* **EXERCISE DESCRIPTION**
What you give back should be exactly the opening lines of the data, ending with the line that contains "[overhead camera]" and including it.

* **RECORDS PROVIDED**

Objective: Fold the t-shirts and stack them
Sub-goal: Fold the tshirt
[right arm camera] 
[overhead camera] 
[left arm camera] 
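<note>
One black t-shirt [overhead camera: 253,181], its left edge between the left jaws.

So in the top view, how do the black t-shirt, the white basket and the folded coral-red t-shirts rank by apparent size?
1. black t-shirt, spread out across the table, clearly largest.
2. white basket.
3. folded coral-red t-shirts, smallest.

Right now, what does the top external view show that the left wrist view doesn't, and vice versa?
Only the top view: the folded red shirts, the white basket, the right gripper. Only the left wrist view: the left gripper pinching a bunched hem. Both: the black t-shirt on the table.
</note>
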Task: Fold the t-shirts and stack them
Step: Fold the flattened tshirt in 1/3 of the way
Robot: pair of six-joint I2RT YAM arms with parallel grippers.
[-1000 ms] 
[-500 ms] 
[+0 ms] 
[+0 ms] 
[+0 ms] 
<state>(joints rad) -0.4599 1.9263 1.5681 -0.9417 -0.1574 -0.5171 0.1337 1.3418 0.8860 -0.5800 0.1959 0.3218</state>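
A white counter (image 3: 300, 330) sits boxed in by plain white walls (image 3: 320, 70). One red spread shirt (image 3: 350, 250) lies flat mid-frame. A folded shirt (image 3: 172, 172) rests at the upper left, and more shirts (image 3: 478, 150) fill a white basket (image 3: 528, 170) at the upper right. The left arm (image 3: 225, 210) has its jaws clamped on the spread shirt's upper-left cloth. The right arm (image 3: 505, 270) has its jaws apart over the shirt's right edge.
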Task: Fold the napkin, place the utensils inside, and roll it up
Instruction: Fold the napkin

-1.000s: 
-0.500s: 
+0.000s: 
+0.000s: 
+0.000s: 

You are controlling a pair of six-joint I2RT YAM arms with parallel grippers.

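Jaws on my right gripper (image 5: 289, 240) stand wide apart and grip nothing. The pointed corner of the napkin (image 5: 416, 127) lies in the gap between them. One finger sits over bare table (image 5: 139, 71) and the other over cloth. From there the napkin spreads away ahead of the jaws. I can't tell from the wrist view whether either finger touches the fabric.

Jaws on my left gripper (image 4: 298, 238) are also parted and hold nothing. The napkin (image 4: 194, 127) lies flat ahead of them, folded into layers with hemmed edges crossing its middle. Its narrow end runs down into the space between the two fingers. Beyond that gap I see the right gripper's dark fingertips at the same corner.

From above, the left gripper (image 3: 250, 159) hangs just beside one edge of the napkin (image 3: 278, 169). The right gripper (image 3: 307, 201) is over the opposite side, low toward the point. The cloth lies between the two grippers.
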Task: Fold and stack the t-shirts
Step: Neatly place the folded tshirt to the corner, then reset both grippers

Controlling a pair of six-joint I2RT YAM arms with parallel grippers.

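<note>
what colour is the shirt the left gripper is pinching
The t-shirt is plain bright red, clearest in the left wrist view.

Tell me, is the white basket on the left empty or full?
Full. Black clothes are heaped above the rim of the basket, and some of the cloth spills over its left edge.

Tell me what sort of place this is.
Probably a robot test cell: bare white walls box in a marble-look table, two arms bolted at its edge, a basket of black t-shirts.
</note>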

* **EXERCISE RESPONSE**
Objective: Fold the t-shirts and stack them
Sub-goal: Fold the tshirt
[right arm camera] 
[overhead camera] 

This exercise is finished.